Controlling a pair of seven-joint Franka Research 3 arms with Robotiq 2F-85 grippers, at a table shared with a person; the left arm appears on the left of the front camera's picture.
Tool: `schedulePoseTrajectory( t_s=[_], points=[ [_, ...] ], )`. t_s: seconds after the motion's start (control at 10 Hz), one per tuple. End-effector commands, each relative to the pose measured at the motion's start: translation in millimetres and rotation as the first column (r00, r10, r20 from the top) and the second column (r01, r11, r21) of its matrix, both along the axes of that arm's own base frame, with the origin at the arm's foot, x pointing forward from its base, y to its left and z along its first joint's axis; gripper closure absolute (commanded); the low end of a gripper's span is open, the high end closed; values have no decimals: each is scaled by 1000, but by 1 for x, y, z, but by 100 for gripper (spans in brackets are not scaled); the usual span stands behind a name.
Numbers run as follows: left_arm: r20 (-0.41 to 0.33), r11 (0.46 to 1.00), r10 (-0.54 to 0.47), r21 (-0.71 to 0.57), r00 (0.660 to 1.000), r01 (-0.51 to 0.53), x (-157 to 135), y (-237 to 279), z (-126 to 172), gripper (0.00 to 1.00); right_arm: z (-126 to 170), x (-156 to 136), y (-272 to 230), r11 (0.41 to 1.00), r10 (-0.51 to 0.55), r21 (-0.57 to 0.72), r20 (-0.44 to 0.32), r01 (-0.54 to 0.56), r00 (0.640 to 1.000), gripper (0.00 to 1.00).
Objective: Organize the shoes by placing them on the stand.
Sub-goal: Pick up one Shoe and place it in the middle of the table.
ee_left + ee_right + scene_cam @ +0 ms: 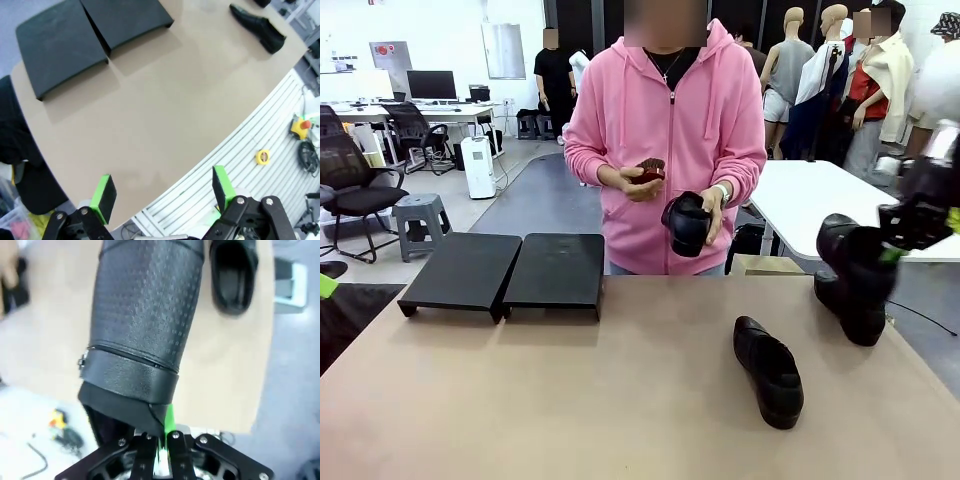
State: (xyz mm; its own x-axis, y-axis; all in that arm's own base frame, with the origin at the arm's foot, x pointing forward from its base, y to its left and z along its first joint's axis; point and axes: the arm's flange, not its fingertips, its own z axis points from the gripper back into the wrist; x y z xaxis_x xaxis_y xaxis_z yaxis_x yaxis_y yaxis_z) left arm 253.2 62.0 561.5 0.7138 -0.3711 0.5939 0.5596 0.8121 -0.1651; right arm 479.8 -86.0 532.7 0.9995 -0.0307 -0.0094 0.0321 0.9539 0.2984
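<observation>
The stand sits bare at the worktop's far left. The right hand is clenched on one shoe by its heel rim, held up at the right edge. The next move is probably a long carry leftward to the stand. The left hand hangs released.

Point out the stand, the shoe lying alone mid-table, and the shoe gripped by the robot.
stand [555, 268]: front view, top of its right-hand panel.
shoe lying mid-table [770, 372]: front view, middle of its upper.
gripped shoe [147, 305]: right wrist view, its textured black surface.
</observation>
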Motion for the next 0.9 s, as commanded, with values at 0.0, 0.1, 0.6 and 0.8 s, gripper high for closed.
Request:
schedulePoseTrajectory(
  t_s=[0.0,0.1,0.6,0.8],
  points=[
    [3,1000,-11,-12,1000,11,0,1,0,0,-5,-72,-13,999,50,18,65,-52,997,100],
    [3,1000,-11,-12,1000,11,0,1,0,0,-14,-94,-22,1000,11,28,92,-13,996,100],
    [3,1000,-11,-12,1000,11,0,1,0,0,-15,-100,-23,999,14,43,60,-17,998,100],
    [3,1000,-11,-12,1000,11,0,1,0,0,2,-81,43,986,72,139,169,-96,983,100]
  ],
)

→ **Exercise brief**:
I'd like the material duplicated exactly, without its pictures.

→ **Your response**:
Controlling a pair of seven-joint Franka Research 3 arms with Robotiq 2F-85 grippers, at a table shared with a person; the left arm appears on the left of the front camera's picture.
Tool: `schedulePoseTrajectory( t_s=[_], points=[ [_, ...] ], )`. t_s: seconds after the motion's start (control at 10 Hz), one per tuple. End-effector commands, each relative to the pose measured at the motion's start: translation in millimetres and rotation as the first column (r00, r10, r20 from the top) and the second column (r01, r11, r21) of its matrix, both along the axes of that arm's own base frame, with the origin at the arm's foot, x pointing forward from its base, y to its left and z along its first joint's axis; gripper closure absolute (commanded); the low end of a gripper's span is open, the high end closed; values have no decimals: each is scaled by 1000, but by 1 for x, y, z, but by 100 for gripper (spans in brackets are not scaled); the usual span stands behind a name.
Numbers run as follows: left_arm: r20 (-0.41 to 0.33), r11 (0.46 to 1.00), r10 (-0.54 to 0.47), r21 (-0.71 to 0.57), r00 (0.660 to 1.000), r01 (-0.51 to 0.53), x (-157 to 135), y (-237 to 279), z (-126 to 172), gripper (0.00 to 1.00); right_arm: z (-126 to 170), x (-156 to 136), y (-272 to 230), r11 (0.41 to 1.00), r10 (-0.51 to 0.55), r21 (-0.57 to 0.72), r20 (-0.44 to 0.32), r01 (-0.54 to 0.56), r00 (0.640 to 1.000), gripper (0.00 to 1.00).
Objective: Organize the shoes by placing them on the stand.
Sub-goal: Pick up one Shoe and place it in the middle of the table.
ee_left + ee_right + scene_cam @ +0 ms: 
State: (xyz mm; its own x-axis, y-axis; all in that arm's own base frame, with the origin at the arm's foot, x pointing forward from its base, y to its left and z along its first joint's axis; point and axes: the arm's flange, not its fingertips, its own z axis points from the gripper back into the wrist; x y z xaxis_x xaxis_y xaxis_z yaxis_x yaxis_y yaxis_z) left arm 253.2 62.0 561.5 0.7138 -0.3711 0.5939 0.5596 0.8121 -0.1651; right arm 479.8 -86.0 532.7 0.9995 -0.0307 -0.0094 0.0321 0.9539 0.2984
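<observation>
The stand sits bare at the worktop's far left. The right hand is clenched on one shoe by its heel rim, held up at the right edge. The next move is probably a long carry leftward to the stand. The left hand hangs released.

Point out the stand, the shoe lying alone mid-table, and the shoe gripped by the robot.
stand [555, 268]: front view, top of its right-hand panel.
shoe lying mid-table [770, 372]: front view, middle of its upper.
gripped shoe [147, 305]: right wrist view, its textured black surface.
</observation>
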Motion for the next 0.9 s, as commanded, with values at 0.0, 0.1, 0.6 and 0.8 s, gripper high for closed.
Request:
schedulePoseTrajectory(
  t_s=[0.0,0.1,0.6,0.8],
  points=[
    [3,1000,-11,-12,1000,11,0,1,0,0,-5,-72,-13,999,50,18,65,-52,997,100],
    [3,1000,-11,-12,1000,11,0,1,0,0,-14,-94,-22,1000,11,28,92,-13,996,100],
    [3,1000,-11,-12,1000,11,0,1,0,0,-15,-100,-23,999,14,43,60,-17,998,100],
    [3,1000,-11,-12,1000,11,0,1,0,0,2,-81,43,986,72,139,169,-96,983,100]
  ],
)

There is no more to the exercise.